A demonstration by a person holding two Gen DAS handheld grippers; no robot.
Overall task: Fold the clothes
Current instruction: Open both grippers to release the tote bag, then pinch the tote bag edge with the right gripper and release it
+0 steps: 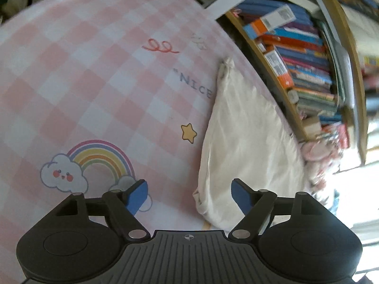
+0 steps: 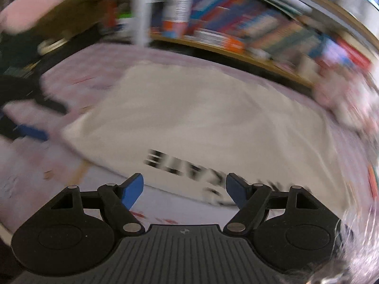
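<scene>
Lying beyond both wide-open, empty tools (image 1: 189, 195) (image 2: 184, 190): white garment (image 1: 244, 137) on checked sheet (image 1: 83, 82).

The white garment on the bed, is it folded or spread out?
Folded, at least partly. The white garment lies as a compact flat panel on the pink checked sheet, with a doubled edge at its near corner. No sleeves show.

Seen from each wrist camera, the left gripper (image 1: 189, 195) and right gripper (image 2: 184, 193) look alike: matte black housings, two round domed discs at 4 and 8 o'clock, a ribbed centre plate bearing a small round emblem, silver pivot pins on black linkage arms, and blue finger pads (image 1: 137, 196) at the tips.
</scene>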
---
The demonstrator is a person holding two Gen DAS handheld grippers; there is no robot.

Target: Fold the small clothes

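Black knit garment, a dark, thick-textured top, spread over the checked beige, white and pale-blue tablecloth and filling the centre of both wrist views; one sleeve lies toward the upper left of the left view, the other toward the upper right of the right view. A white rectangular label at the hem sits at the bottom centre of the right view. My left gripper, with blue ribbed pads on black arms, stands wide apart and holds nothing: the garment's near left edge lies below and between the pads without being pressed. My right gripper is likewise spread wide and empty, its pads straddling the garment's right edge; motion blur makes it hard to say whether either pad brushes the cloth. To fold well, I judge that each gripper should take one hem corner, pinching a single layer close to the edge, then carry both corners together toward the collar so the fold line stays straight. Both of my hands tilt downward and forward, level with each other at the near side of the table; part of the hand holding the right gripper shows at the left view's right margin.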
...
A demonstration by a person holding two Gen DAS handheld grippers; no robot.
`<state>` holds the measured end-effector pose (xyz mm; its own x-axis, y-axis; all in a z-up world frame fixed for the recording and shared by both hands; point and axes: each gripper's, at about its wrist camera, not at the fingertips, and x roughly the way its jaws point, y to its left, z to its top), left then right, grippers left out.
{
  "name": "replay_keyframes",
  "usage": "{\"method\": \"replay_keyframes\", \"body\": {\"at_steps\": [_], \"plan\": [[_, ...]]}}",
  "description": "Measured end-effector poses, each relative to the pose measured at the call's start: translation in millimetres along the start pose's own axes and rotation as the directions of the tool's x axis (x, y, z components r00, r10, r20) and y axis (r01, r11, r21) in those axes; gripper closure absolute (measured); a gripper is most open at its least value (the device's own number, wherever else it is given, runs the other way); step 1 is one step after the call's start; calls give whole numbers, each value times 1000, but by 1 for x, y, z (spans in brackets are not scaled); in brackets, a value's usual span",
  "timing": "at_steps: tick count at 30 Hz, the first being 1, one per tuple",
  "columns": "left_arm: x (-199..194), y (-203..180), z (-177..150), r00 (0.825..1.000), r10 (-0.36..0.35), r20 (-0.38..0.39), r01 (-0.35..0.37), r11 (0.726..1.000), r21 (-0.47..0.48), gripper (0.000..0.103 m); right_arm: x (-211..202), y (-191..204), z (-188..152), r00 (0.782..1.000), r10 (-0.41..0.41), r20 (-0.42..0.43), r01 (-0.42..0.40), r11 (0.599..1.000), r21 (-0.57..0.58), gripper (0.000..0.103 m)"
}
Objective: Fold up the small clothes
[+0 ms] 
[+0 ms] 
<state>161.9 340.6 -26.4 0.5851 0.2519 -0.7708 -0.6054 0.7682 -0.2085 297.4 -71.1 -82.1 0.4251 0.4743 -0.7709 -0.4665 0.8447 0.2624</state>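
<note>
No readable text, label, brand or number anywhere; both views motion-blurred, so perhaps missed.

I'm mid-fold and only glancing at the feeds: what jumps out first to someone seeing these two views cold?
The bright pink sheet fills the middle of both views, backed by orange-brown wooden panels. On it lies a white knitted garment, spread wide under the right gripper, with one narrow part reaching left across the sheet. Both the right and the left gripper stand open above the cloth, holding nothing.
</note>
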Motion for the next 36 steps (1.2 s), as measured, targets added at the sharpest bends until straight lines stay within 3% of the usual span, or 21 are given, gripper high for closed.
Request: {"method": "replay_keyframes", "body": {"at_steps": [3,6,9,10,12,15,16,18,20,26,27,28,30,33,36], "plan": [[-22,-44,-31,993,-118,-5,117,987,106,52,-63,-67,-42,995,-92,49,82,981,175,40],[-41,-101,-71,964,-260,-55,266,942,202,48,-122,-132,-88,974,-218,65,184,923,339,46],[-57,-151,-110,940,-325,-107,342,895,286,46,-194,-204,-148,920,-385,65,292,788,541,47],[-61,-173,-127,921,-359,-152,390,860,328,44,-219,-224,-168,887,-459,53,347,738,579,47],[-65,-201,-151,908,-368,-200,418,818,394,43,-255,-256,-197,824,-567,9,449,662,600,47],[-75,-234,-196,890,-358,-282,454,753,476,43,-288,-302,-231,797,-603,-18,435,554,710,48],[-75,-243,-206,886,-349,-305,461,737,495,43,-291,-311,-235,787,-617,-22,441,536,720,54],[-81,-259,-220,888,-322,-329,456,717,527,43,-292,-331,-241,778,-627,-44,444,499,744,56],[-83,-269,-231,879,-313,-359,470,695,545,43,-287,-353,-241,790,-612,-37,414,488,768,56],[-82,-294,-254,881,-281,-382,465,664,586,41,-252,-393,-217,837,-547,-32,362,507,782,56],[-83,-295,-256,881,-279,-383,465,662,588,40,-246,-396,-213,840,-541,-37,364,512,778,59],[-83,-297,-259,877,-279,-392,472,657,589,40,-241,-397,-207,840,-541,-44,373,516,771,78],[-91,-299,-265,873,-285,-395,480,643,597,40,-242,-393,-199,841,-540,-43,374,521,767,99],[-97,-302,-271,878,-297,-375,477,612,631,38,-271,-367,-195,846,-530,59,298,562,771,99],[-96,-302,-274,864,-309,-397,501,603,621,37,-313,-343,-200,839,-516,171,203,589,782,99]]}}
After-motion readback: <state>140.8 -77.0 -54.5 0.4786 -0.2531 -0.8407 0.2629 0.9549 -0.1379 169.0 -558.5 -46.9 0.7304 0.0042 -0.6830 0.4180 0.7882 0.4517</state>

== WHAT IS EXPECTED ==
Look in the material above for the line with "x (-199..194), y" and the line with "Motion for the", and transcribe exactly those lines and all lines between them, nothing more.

== PROBLEM SOLUTION ==
  "columns": "left_arm: x (-199..194), y (-203..180), z (-177..150), r00 (0.825..1.000), r10 (-0.36..0.35), r20 (-0.38..0.39), r01 (-0.35..0.37), r11 (0.726..1.000), r21 (-0.47..0.48), gripper (0.000..0.103 m); right_arm: x (-211..202), y (-191..204), z (-188..152), r00 (0.782..1.000), r10 (-0.41..0.41), r20 (-0.42..0.43), r01 (-0.42..0.40), r11 (0.599..1.000), r21 (-0.57..0.58), gripper (0.000..0.103 m)"
}
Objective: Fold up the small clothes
[+0 ms] 
[+0 ms] 
<state>161.9 340.6 -26.4 0.5851 0.2519 -0.7708 -0.6054 0.7682 -0.2085 297.4 -71.1 -82.1 0.4251 0.4743 -0.7709 -0.4665 0.8447 0.2624</state>
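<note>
No readable text, label, brand or number anywhere; both views motion-blurred, so perhaps missed.

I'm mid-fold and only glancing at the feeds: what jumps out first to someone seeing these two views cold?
The bright pink sheet fills the middle of both views, backed by orange-brown wooden panels. On it lies a white knitted garment, spread wide under the right gripper, with one narrow part reaching left across the sheet. Both the right and the left gripper stand open above the cloth, holding nothing.
</note>
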Motion for the next 36 steps (1.2 s), as measured, targets added at the sharpest bends until straight lines stay within 3% of the usual span, or 21 are given, gripper high for closed.

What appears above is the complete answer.